Push Gathers Steam to Restore a Historic Loco
J515 Updates from the Seymour Railway Heritage Centre
Rare Arnott's biscuit van restored
A couple of blogs ago we indicated that over a bit of time we would try to catch up on some of the last six to eight months of interesting stuff as well as keeping current. With the recent re-application of restrictions because of the Covid crisis, things has quietened down a bit. The staff are still on duty as are few of the local volunteers working on specific and important tasks while complying with the restrictions.
So we begin this time with catch-ups.
But the first catch-ups are going back a l-o-n-g way!

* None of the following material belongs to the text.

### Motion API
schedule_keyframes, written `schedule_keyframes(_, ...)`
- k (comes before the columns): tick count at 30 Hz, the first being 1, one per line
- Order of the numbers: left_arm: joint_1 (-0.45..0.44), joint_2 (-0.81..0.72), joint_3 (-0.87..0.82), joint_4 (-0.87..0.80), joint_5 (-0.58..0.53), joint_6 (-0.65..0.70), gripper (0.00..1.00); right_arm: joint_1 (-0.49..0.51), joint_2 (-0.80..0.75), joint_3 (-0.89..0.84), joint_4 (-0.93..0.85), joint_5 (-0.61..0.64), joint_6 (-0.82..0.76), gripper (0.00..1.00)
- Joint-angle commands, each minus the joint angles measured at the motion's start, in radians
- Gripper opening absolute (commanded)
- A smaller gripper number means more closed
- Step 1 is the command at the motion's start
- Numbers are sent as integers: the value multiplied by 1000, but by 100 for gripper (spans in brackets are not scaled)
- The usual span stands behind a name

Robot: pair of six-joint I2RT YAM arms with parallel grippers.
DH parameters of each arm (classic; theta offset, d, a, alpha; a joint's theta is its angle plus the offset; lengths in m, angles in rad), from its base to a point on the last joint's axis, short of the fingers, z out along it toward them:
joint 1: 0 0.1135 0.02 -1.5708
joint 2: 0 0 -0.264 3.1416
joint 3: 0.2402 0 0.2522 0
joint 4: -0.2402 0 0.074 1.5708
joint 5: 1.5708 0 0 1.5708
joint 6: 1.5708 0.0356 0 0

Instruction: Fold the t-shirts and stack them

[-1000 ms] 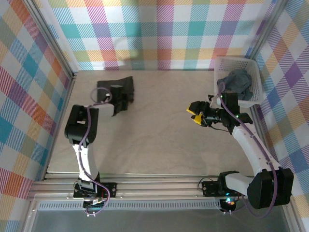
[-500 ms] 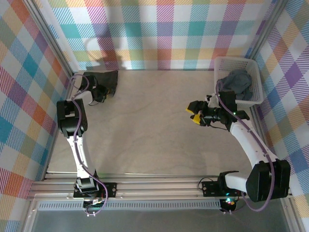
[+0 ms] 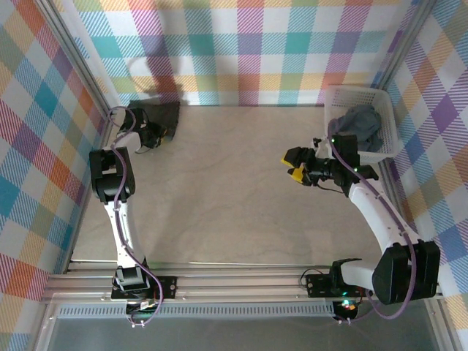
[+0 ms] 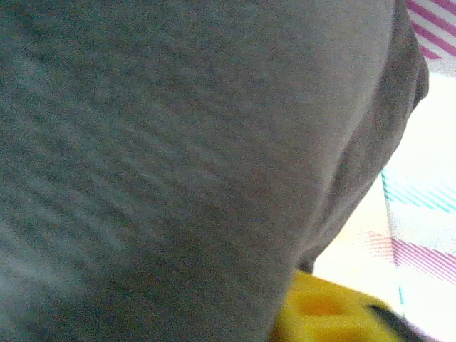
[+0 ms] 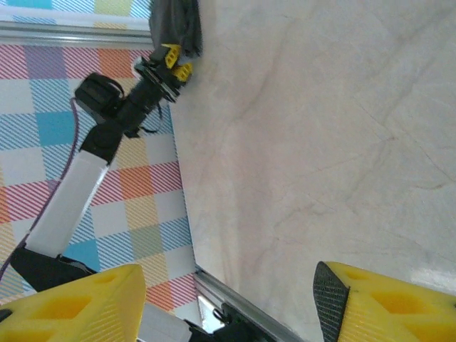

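At far-left corner: dark shirt [image 3: 164, 115] is lying folded, left gripper [image 3: 149, 134] is touching it, cannot tell if clamped | right gripper [image 3: 292, 165] is hovering near basket [image 3: 344, 91], jaws apart, empty | grey shirt [image 3: 362, 124] is sitting bunched inside | progress: seemingly one folded, basket shirt remaining

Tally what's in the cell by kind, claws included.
Dark t-shirt, far-left corner: 1
Grey t-shirt heap, in the basket: 1 (could hide more)
White basket: 1
Claws: 2, left claw and right claw
Total: 5
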Motion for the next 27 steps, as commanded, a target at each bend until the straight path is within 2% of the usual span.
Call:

By way of background, some of us have been enthusiasts for the best part of full life time. Colin, the Centre's Engineering Manager is one of those. He says he first stated taking photos of trains in 1970 as a 13 year old school boy. He has provided the first few images this time.
From there we move to more recent times and then up to date.
First up we go back to a December afternoon in 1971. This Geelong Loco Depot with various locos at rest around the turntable waiting for the coming weeks action beginning on Monday morning.
Of interest to us today are the locos in the middle. T357 and T388 flank B60. In 2020 T357 is on standard gauge, B60 is now A60 and T388 is owned by ERH with all three living within our depot at Seymour.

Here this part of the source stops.